Dans cette approche graduelle, des négociations pourraient alors être engagées sur le système de classifications et le système salarial qui lui est lié, ainsi que sur les questions relatives à la durée et à l'aménagement du temps de travail, permettant que les négociations d'entreprises puissent enfin occuper l'espace qui leur revient normalement en ces matières, gage de l'adaptation du dispositif conventionnel aux spécificités de chacune des sociétés et de chaque catégorie de personnels.

Le plus urgent serait sans doute, d'une part, de réviser les classifications professionnelles et le mode de fixation des rémunérations, et, d'autre part, d'adapter les règles en matière de durée du travail en tenant comte des perspectives ouvertes par la loi sur les 35 heures.

Le système actuel des classifications professionnelles n'est adapté ni dans les métiers ou les emplois qu'il distingue, ni surtout dans sa méthodologie. Il est constitué par une liste très détaillée d'emplois, alors qu'il devrait plutôt se présenter comme un schéma plus souple, précisant pour chaque catégorie des critères classant de niveaux hiérarchiques et de responsabilité, laissant le soin aux accords d'entreprises le soin de fixer en fonction des principes ainsi dégagés, la liste effective des emplois.

Corrélativement, il faudrait aboutir à ce que la convention collective ne détermine , comme dans les autres secteurs, que les salaires minimaux et renvoie aux accords d'entreprises la fixation des salaires réels. Ce n'est sans doute que dans un deuxième temps que l'on devrait aborder la question de l'avancement et en particulier la façon dont il pourrait être fait une place accrue à la promotion individuelle par rapport aux " automatismes ".

L'autre question urgente est relative à la durée du travail et à l'application de la loi sur les 35 heures. La situation actuelle, à certains égards encore incertaine sur le plan réglementaire, ne facilite pas les choses.

De plus, la nouvelle loi souligne la non-conformité à la loi d'un certain nombre de dispositions conventionnelles. La convention collective de l'audiovisuel n'est pas une convention étendue dans la mesure où elle ne couvre pas l'ensemble du secteur. Les dispositions dérogatoires qu'elle prévoit en matière d'heures supplémentaires, manquent donc, de fait, d'une base légale solide.

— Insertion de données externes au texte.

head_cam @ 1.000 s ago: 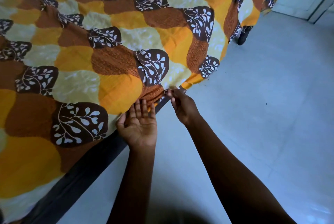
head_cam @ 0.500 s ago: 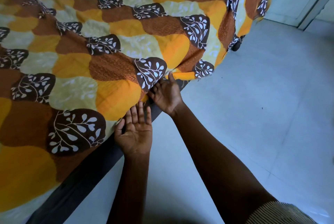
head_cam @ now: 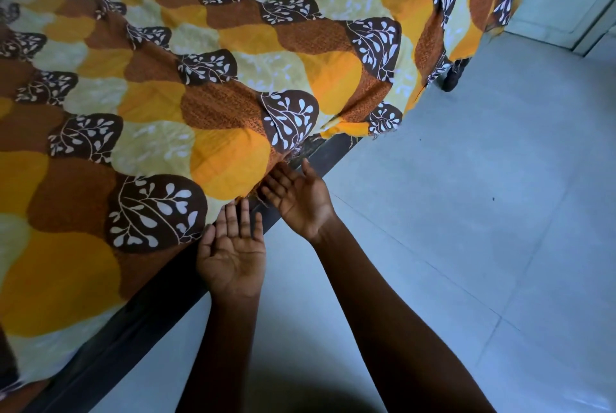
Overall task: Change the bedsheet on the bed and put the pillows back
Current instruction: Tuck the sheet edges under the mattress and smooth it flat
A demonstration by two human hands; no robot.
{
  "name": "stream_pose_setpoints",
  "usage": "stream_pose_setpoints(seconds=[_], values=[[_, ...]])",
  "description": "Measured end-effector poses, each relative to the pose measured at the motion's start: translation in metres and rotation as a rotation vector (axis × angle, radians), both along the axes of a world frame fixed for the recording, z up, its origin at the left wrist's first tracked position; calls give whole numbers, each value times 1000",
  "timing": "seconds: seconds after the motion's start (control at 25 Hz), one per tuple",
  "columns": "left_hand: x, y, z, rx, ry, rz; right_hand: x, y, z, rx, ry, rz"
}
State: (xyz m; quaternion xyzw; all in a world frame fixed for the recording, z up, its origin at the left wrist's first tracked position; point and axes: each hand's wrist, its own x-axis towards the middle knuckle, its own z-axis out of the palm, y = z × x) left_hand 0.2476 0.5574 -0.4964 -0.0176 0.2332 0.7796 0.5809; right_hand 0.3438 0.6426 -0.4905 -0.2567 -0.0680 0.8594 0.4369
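Along the near side edge of the bed, the leaf-print bedsheet (head_cam: 233, 96) (orange, brown, pale yellow) is spread over the top. Its hem sits right where the hands are working, against the dark side rail (head_cam: 150, 306).

The right hand (head_cam: 296, 202) has flipped. A second ago it was knuckles-up pinching the hem; now it's palm-up, fingers straight, tips poked in under the sheet's edge. The left hand (head_cam: 231, 256) just beside it hasn't really changed: flat, palm-up, fingertips touching the hem, holding nothing.

So I'd say that bit of overhang just got tucked in. Further along toward the far corner a little orange flap (head_cam: 348, 128) sticks out over the rail, so this side isn't finished imo. No pillows in view either, so that part looks still to come.

Grey tiled floor (head_cam: 466, 212) is beyond, with a black bed leg (head_cam: 455, 74) at the far corner. No brand, label or writing I can read anywhere.
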Motion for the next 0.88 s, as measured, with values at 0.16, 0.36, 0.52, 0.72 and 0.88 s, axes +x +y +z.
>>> stream_pose_setpoints(seconds=[0.16,0.36,0.52,0.72,0.88], values=[[-3,-3,2,-43,96,-34,-25,17,9,-11,23,5],[8,-16,13,-282,278,-148,-9,-9,13,59,-350,0],[5,-30,36,-285,745,-359,14,-61,31,373,-795,-41],[-63,-27,101,-75,1793,-123,-22,-38,83,1077,-1202,-131],[-150,-1,110,-151,2429,-246,-73,6,92,1629,-1638,-7]])
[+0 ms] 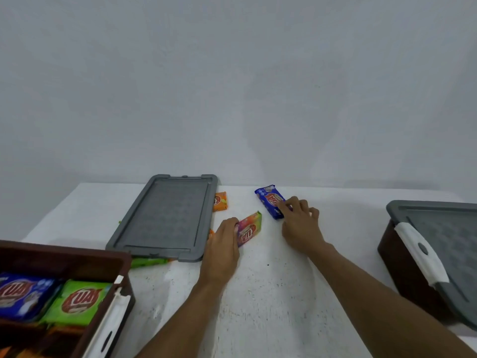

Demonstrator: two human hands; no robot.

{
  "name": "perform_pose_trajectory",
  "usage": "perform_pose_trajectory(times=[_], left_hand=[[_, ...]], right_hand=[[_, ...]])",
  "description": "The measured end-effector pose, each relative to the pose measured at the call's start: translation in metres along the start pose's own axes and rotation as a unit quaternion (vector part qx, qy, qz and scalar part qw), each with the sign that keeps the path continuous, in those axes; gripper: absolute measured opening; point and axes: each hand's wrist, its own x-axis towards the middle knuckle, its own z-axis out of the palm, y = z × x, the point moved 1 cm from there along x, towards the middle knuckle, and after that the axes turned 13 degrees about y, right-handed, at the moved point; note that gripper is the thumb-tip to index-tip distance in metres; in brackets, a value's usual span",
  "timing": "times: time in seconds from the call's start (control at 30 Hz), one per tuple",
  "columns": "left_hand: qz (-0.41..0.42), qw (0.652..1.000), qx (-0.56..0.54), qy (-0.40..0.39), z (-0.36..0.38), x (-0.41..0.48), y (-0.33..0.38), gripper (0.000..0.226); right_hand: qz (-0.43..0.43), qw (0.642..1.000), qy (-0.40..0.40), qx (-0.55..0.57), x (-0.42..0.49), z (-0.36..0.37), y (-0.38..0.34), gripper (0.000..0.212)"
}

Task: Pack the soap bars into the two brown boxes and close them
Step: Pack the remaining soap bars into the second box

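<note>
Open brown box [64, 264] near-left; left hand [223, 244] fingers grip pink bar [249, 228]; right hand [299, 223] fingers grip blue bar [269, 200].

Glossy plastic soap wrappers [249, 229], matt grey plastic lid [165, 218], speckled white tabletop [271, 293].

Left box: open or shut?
Open: the box has no lid on it, soap bars show inside, and a grey lid lies flat on the table beside it.

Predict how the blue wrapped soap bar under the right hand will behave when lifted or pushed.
The blue wrapped soap bar is a flat rectangular block, so it should probably slide rather than roll. Its glossy wrapper may slip under the right hand. It looks straight-edged, so likely stiff.
</note>
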Motion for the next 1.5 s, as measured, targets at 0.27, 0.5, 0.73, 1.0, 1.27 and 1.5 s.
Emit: perform_pose_trajectory(times=[0.27,0.5,0.73,1.0,1.27,1.5], left_hand=[[0.044,0.997,0.063,0.005,0.008,0.000,-0.011,0.059],[0.123,0.969,0.211,-0.017,0.015,-0.006,-0.003,0.057],[0.107,0.978,0.161,-0.075,-0.001,-0.009,0.016,0.038],[0.271,0.866,0.264,-0.326,-0.010,0.020,0.015,0.082],[0.288,0.859,0.253,-0.340,-0.025,0.025,0.042,0.070],[0.266,0.894,0.201,-0.298,-0.096,0.043,0.051,0.059]], right_hand=[[0.030,0.999,-0.004,0.039,-0.053,-0.023,-0.002,0.054],[0.086,0.996,-0.002,0.014,-0.117,-0.041,-0.012,0.051],[0.089,0.996,0.014,-0.023,-0.141,-0.057,-0.024,0.044],[-0.066,0.979,-0.193,-0.020,-0.102,-0.082,-0.005,0.086],[-0.049,0.975,-0.214,0.022,-0.103,-0.090,-0.008,0.066],[0.075,0.980,-0.139,0.120,-0.123,-0.097,-0.049,0.075]])
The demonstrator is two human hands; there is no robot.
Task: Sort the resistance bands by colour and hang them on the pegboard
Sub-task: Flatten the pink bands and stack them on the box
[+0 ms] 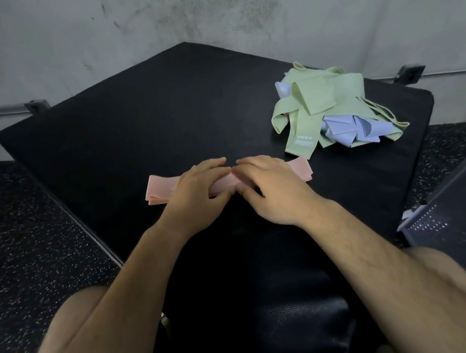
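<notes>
My bare forearms (138, 278) reach forward. My left hand (195, 191) and right hand (272, 192) lie palm-down, fingertips almost meeting, fingers nearly straight.

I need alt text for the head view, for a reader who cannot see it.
The left hand and right hand press on a flat stack of pink bands on a black mat. Farther right lies a tangled pile of green and blue bands.
</notes>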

A cette incertitude de fond, s'ajoutent celles sur la mise en oeuvre de la loi : quel sera le nouveau contingent maximal des heures supplémentaires actuellement fixé à 130 ? Quel taux de majoration sera applicable aux heures travaillées entre 35 et 39 heures ? Nul doute qu'il ne sera pas facile de négocier en l'absence, de référence réglementaire en la matière.

Indépendamment de ces questions encore non résolues, la réduction de la durée du travail hebdomadaire place les sociétés de l'audiovisuel public dans une situation délicate :

• d'une part, elles ne peuvent bénéficier comme leurs concurrentes du secteur privé d'aides à la mise en oeuvre des 35 heures. Interrogée à ce sujet par votre rapporteur lors de son audition le jeudi 28 mai 1998 par la commission des finances, Mme Martine Aubry, Ministre de l'Emploi et de la Solidarité, a indiqué que " les sociétés audiovisuelles avaient été exclues de l'aide à la réduction du temps de travail parce que cette question doit être traitée dans le cadre de la subvention globale qui leur est apportée par l'État ". S'agira-t-il alors de moyens supplémentaires alloués aux entreprises de l'audiovisuel public et d'où proviendront-ils ?

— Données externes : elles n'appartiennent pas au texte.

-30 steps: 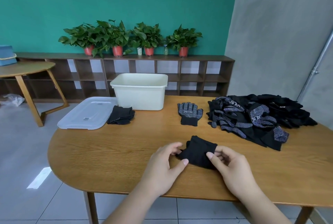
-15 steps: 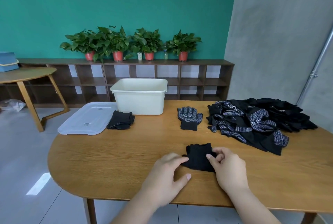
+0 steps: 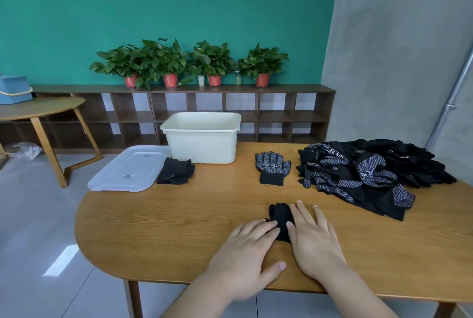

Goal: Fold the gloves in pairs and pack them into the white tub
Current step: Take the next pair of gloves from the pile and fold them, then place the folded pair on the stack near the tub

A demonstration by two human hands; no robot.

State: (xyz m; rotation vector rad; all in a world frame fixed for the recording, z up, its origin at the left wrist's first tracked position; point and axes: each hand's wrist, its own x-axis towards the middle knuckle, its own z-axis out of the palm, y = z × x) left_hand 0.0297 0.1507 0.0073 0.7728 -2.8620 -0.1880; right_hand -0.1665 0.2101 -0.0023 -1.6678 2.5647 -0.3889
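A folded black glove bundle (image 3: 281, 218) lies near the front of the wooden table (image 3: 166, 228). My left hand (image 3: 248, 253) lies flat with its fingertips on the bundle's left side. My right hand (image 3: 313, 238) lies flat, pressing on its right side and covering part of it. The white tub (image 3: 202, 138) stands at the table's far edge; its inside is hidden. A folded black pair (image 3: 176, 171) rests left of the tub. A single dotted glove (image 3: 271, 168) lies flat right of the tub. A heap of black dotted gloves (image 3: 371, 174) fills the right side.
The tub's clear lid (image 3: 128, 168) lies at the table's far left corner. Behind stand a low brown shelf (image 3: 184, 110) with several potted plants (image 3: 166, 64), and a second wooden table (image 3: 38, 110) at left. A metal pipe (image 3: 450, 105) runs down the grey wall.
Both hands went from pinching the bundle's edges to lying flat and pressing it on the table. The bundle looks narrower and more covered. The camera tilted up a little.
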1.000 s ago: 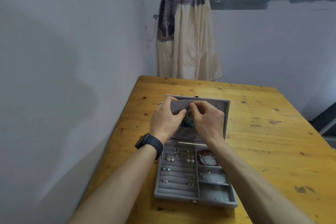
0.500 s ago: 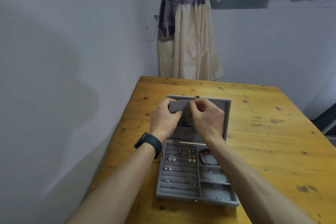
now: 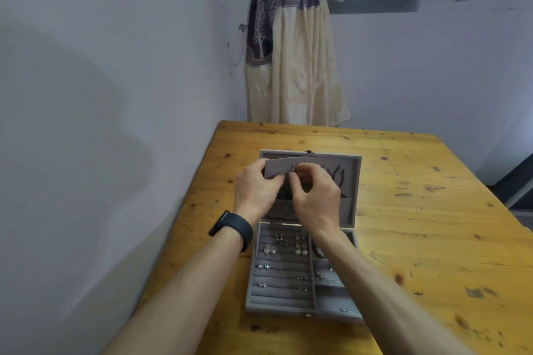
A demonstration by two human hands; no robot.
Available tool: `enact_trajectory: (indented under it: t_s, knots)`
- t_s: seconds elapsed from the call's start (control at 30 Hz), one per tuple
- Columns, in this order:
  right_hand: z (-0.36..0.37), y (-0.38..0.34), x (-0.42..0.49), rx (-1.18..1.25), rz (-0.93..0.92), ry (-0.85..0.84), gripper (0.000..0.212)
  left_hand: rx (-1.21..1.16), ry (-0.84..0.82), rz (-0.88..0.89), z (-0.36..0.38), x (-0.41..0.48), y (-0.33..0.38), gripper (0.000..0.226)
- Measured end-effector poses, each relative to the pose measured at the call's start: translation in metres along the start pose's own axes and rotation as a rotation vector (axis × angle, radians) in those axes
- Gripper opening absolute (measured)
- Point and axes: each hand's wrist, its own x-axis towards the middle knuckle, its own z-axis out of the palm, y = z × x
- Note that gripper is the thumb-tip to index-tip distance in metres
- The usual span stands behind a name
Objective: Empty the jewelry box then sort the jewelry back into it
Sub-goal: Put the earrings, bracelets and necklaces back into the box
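Wooden table (image 3: 418, 210) against lilac wall (image 3: 115, 95), curtain (image 3: 294, 66) beyond. Open jewelry box (image 3: 356, 181): earrings (image 3: 300, 245) in near-left slots; left hand (image 3: 253, 190) grips lid flap (image 3: 282, 164), right hand (image 3: 317, 196) pinches pendant (image 3: 285, 194)

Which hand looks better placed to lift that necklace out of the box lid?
Right, probably. The right hand pinches the necklace near its top with its fingers, while the left hand is occupied gripping the lid's grey flap.

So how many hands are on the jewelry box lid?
2. The left hand holds the grey flap of the jewelry box lid; the right hand pinches the top of a pendant hanging there. None seem hidden.
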Motion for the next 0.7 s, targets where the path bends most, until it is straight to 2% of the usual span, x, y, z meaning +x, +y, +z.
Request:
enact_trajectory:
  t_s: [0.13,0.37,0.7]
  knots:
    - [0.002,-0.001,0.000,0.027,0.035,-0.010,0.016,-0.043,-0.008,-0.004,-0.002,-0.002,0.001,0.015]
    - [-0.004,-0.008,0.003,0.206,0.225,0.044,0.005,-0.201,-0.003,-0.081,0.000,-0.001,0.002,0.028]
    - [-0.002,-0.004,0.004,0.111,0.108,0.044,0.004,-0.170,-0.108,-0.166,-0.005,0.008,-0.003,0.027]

• d'autre part, bien qu'aucune étude précise n'ait encore été réalisée sur les conséquences de la réduction de la durée du travail dans l'audiovisuel public, on peut craindre qu'elle ne s'accompagne d'un alourdissement de la masse salariale, dont on a vu qu'elle était déjà élevée.
Certains chiffres sont avancés : l'augmentation serait de l'ordre de 10 % de la masse salariale. La situation des sociétés pourrait se révéler d'autant plus délicate, qu'une part importante de ce surcoût ne pourra être absorbée par des gains de productivité.

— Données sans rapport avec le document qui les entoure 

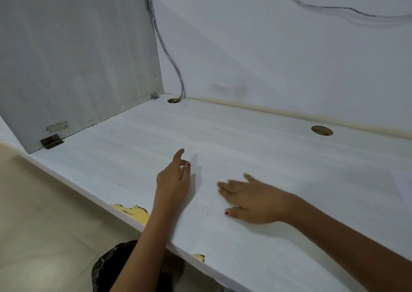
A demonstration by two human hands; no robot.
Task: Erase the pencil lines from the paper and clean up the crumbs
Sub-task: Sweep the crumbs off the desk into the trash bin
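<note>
Place: a plain office or study cubicle, most likely.
Desk: a white laminate desk is seen under the left hand.
Cable holes: a cable hole is cut beyond the right hand.
Divider: a grey divider panel is bracketed far left of the hands.

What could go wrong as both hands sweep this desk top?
The right hand is blurred, flat on the desk; a sweep toward the near edge could send crumbs onto the floor. The left hand sits near the chipped edge, which might scrape skin. No paper is clearly identifiable.
</note>
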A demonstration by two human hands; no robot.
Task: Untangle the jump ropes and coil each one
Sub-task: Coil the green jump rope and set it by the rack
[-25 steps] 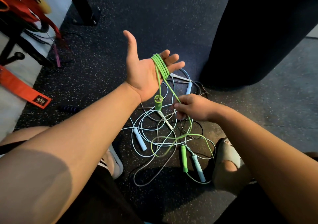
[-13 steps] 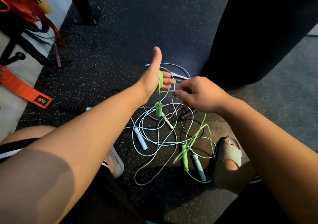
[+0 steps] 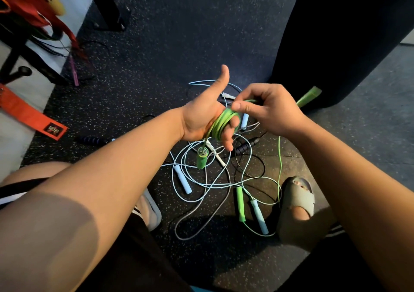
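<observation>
1. Rising since half a second ago, the right hand (image 3: 268, 110) is now pinching the green rope (image 3: 249, 100) above the left hand (image 3: 199, 121); a blurred green handle (image 3: 310, 95) is newly showing beyond it, pointing up-right.
2. Coil (image 3: 221, 123) is lying slantwise across the left fingers (image 3: 228, 139), its hanging handle (image 3: 201, 160) pointing down at the floor (image 3: 156, 45).
3. Left fingers are staying straight inside the coil, thumb raised; other ropes (image 3: 201, 186) are lying tangled below.

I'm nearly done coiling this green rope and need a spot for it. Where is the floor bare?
Bare speckled floor lies beyond the rope tangle, between the black post base and the large black object. More grey floor lies at the far right, beside that object. The tangle itself is crowded.
</observation>
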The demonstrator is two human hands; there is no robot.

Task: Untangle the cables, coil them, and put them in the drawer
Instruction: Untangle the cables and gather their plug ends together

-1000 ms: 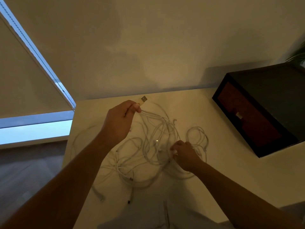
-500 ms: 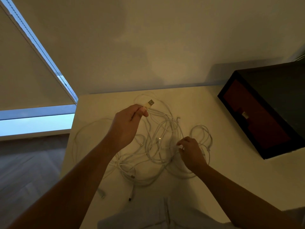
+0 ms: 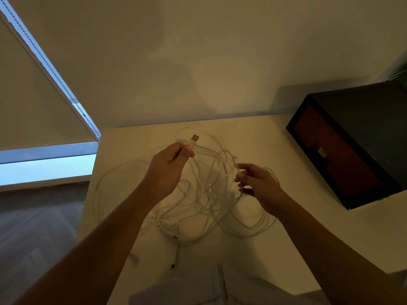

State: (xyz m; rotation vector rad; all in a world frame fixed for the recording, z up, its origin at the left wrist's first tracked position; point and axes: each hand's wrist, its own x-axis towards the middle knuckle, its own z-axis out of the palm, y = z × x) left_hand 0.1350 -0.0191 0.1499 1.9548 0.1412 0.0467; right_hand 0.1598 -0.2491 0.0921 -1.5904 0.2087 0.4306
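Note:
A tangle of several white cables lies spread over the pale table. My left hand is raised above the tangle and pinches one cable just behind its USB plug, which points up and away. My right hand hovers over the right side of the tangle with a thin cable strand held between thumb and fingers. A dark drawer box with a reddish drawer front and a small pale handle stands at the right; the drawer is closed.
The table's left edge drops to a wooden floor. A wall runs behind the table, and a window with a blind is at the left. Loose plug ends lie near the table's front edge, close to my body.
My right hand has lifted from the tangle and moved right and up, drawing a strand with it. My left hand still holds the USB end, little changed.

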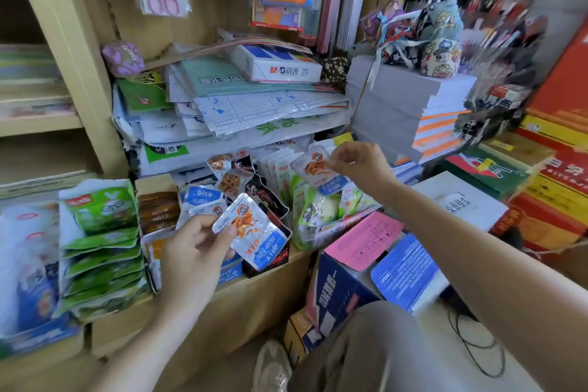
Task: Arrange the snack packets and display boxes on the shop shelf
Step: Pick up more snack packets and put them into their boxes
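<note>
Left grip [195, 248], lower centre, pinches 1 white-and-blue snack packet [254, 229] by a corner; right grip [358, 162], right of centre, pinches a 2nd matching packet [315, 167] over the display boxes [272, 260]; I would slot each upright among its like; box walls crowd close; free room lies only above, beneath the paper stack [254, 105].

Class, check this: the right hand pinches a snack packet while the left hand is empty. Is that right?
No. In the head view the left hand is not empty: it holds a white-and-blue packet. The right hand does pinch a second packet.
</note>
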Available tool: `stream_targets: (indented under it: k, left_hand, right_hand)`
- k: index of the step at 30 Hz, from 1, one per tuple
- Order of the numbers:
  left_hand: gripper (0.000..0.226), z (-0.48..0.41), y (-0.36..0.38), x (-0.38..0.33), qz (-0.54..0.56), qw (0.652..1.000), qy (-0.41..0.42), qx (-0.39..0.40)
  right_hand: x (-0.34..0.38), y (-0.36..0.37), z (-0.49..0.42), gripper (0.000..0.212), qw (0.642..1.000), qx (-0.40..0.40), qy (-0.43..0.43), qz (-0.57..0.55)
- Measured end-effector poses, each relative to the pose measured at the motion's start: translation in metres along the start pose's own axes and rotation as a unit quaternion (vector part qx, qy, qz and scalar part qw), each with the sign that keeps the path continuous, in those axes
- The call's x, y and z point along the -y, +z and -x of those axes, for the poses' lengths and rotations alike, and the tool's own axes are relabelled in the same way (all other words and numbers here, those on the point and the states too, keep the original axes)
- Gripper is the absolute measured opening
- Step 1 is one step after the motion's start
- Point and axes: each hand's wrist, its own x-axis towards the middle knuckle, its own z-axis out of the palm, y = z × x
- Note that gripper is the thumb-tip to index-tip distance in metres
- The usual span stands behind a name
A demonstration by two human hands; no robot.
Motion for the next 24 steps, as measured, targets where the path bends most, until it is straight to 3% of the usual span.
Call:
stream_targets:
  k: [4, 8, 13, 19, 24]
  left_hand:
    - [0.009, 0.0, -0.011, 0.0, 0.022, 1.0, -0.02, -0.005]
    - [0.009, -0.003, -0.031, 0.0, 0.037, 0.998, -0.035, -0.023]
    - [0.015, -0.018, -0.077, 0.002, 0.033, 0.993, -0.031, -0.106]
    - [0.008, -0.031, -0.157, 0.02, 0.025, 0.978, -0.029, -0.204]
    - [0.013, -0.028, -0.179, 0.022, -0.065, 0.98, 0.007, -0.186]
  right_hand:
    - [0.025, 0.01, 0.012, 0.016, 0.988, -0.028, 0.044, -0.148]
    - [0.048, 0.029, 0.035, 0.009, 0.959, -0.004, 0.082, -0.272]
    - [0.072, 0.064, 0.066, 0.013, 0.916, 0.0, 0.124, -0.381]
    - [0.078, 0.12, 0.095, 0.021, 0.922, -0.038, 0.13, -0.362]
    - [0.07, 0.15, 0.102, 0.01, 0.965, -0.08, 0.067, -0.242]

Compte tenu du contexte budgétaire déjà fragile, il est peu probable que les sociétés aient les moyens de passer à la nouvelle durée hebdomadaire de travail, sans une aide de l'État.

En définitive, on ne voit pas comment l'État ne serait pas mis à contribution, qu'il s'agisse de la question des 35 heures ou de l'adaptation de la convention collective. Pour votre rapporteur, les deux dossiers sont historiquement liés.